* WORK TASK:
Set down all the lines below, each one exactly as shown.

* SUPPLIED DATA:
####################

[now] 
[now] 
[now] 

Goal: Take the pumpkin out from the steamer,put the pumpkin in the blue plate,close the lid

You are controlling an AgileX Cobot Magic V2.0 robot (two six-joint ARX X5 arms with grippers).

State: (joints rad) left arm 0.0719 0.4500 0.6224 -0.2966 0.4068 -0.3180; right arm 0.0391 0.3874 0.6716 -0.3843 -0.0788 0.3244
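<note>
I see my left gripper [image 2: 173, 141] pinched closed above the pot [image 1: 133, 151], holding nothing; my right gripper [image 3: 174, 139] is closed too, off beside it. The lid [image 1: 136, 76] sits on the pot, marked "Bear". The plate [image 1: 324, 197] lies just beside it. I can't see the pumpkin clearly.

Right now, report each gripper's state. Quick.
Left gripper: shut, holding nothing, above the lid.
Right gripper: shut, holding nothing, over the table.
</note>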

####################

* SOLUTION TO THE PROBLEM:
[now] 
[now] 
[now] 

Goal: Take the pumpkin out from the steamer,put the pumpkin in the blue plate,close the lid

You are controlling an AgileX Cobot Magic V2.0 robot (two six-joint ARX X5 arms with grippers).

State: (joints rad) left arm 0.0719 0.4500 0.6224 -0.2966 0.4068 -0.3180; right arm 0.0391 0.3874 0.6716 -0.3843 -0.0788 0.3244
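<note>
I see my left gripper [image 2: 173, 141] pinched closed above the pot [image 1: 133, 151], holding nothing; my right gripper [image 3: 174, 139] is closed too, off beside it. The lid [image 1: 136, 76] sits on the pot, marked "Bear". The plate [image 1: 324, 197] lies just beside it. I can't see the pumpkin clearly.

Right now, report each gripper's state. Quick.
Left gripper: shut, holding nothing, above the lid.
Right gripper: shut, holding nothing, over the table.
</note>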

That brings the answer to completion.